Sean P. Florez
PhD Student, Materials Science & Engineering University of Colorado Boulder
I study where materials fail. Specifically at interfaces, the boundaries where different materials meet. This is where most advanced systems break down. It’s also where academic expertise and manufacturing reality diverge most sharply.
My work spans national labs, defense programs, and the full arc from early-stage research to deployment constraints. I’m building the position that sits between pure academic and pure operator. That’s where the translation actually happens.
Currently: Building intuition for materials translation across energy, defense, aerospace, and quantum applications.

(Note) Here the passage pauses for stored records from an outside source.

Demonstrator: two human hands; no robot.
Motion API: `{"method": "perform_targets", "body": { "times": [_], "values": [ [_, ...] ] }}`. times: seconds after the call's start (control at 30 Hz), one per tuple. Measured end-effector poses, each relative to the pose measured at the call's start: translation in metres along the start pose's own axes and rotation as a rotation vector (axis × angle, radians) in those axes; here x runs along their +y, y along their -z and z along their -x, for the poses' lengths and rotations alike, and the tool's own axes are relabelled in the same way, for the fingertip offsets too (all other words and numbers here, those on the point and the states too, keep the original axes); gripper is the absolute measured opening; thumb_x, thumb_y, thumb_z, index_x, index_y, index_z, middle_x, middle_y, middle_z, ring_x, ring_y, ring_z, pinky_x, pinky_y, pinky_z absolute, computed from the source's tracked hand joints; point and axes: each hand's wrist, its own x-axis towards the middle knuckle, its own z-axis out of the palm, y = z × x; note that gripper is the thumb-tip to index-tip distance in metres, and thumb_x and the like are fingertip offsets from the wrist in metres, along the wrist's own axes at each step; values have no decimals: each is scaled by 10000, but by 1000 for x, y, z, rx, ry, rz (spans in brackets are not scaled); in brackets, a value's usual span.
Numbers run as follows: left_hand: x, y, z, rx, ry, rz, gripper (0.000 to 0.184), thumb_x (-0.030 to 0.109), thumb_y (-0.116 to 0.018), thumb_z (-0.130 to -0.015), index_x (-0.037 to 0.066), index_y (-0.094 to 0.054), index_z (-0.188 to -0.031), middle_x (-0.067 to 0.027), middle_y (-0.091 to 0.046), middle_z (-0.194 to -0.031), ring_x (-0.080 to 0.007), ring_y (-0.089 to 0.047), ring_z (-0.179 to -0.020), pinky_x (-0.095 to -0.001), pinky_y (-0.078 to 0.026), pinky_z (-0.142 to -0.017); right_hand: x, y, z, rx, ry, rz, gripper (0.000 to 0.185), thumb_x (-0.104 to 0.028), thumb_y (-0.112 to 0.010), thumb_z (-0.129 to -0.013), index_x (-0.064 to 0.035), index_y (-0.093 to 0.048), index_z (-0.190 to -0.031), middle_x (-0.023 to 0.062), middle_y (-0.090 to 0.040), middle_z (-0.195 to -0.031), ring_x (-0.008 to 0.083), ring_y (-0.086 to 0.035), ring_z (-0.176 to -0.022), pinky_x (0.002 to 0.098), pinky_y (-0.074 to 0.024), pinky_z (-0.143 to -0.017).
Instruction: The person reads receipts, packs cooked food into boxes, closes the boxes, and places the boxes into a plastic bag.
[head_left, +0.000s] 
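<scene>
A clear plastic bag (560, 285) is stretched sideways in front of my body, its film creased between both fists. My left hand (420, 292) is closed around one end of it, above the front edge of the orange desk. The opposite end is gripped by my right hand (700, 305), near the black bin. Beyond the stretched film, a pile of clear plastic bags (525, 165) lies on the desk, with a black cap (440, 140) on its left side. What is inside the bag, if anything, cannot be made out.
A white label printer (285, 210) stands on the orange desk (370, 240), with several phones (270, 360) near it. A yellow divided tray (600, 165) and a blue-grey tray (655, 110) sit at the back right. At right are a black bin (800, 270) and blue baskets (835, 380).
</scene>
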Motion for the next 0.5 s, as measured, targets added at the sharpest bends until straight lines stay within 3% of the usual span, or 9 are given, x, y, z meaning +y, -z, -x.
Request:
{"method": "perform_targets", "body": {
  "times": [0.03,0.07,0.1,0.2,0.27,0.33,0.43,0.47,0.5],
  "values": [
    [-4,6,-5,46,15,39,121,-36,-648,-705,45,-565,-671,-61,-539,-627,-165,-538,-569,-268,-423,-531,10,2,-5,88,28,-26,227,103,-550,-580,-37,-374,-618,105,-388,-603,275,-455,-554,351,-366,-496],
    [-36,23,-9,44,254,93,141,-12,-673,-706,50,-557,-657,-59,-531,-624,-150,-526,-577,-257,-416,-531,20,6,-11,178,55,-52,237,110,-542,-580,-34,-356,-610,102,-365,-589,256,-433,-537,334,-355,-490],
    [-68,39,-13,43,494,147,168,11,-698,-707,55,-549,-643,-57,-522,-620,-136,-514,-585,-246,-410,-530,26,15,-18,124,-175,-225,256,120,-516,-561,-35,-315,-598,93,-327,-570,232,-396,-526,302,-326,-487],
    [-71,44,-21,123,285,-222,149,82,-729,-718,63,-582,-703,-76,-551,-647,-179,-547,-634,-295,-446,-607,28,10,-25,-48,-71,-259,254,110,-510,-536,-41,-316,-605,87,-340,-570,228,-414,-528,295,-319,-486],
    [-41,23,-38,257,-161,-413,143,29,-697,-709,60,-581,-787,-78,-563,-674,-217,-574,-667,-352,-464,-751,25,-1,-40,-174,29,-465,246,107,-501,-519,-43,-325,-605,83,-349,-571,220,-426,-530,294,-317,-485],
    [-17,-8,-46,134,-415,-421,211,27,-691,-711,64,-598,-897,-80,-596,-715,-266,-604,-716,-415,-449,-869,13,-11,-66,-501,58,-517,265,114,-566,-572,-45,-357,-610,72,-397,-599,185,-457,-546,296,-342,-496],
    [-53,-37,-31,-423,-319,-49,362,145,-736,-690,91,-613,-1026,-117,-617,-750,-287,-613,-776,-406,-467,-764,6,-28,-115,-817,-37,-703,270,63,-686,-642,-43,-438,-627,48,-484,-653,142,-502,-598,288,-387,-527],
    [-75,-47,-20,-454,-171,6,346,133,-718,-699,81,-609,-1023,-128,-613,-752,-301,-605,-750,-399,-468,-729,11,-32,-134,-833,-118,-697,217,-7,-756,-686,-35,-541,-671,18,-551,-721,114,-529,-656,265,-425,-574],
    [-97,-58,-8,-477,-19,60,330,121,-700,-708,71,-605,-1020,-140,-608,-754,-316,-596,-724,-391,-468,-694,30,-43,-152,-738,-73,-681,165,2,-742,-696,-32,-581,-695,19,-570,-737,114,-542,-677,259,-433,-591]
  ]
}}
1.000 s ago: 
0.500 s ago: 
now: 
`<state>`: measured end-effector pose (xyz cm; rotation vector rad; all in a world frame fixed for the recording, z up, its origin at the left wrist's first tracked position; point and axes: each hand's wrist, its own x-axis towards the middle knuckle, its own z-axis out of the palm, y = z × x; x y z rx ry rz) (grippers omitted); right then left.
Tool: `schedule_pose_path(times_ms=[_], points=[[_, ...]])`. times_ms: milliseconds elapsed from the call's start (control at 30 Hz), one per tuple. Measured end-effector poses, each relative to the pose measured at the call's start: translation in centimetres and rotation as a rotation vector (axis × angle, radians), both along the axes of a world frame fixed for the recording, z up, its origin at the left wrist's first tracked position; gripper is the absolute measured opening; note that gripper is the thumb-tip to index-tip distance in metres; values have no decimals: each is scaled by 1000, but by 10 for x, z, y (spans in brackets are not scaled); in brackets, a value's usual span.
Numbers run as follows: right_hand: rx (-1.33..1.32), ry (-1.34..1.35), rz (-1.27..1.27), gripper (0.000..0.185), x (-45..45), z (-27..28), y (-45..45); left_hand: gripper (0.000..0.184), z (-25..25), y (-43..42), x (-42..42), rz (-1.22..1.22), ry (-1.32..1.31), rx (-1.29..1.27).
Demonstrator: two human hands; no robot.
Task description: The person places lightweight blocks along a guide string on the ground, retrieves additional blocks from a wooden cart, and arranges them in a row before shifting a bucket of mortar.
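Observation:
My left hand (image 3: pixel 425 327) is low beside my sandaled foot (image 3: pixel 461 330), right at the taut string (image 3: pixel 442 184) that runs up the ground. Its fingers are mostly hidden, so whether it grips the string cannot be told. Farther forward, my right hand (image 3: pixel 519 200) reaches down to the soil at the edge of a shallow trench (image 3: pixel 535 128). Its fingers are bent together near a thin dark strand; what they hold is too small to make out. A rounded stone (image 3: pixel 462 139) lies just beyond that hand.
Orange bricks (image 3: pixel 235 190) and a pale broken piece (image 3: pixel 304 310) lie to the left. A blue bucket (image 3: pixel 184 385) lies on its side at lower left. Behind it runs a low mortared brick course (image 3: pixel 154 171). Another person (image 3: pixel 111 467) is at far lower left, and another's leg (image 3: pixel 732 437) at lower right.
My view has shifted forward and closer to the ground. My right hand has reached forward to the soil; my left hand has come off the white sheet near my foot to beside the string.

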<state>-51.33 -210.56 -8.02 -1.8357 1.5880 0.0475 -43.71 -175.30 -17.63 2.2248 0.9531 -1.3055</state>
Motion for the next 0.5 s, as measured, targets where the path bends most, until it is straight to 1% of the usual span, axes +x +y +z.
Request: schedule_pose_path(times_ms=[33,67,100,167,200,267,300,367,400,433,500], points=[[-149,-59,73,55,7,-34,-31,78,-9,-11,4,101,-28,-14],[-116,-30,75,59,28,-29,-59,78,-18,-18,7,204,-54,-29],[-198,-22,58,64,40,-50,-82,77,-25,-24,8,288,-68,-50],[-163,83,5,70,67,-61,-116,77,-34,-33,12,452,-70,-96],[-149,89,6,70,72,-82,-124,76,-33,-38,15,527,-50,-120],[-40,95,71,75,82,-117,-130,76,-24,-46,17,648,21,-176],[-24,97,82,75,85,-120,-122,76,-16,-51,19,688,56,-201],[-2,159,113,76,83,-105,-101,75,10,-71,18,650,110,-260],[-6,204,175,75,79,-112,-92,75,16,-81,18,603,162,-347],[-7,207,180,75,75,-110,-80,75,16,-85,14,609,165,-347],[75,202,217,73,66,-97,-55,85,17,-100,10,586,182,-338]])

Interests: Autonomous science systems, scientific computing infrastructure, materials qualification, industrial capacity.
Highlights
Seed Fleet
Seven autonomous AI agents on dedicated ARM servers, each with persistent memory and a specific domain of work. They coordinate through encrypted messages, self-schedule, and self-heal. The fleet found, fixed, and deployed a bug patch across every server in four hours with no human involvement.
Matter Compilation
A 14-document research corpus on building arbitrary physical structures with atomic precision. Covers the 20-order-of-magnitude throughput gap between scanning probe methods and macroscopic objects, the biological existence proof, and the multi-decade engineering roadmap to close it.
Private Agent Networks
Why owned infrastructure changes what small teams can sustain. The constraint on most organizations isn't knowledge or talent. It's coordination overhead. Agent networks that run independently on machines you control are a structural answer, not a productivity hack.
Heinz Lab Agent
Autonomous research agent for a computational materials science group at CU Boulder. Automated IFF parameterization, weekly arXiv scans, deep paper analysis. Completed a seven-phase publication-ready research workflow autonomously. Spawns sub-agents for complex projects.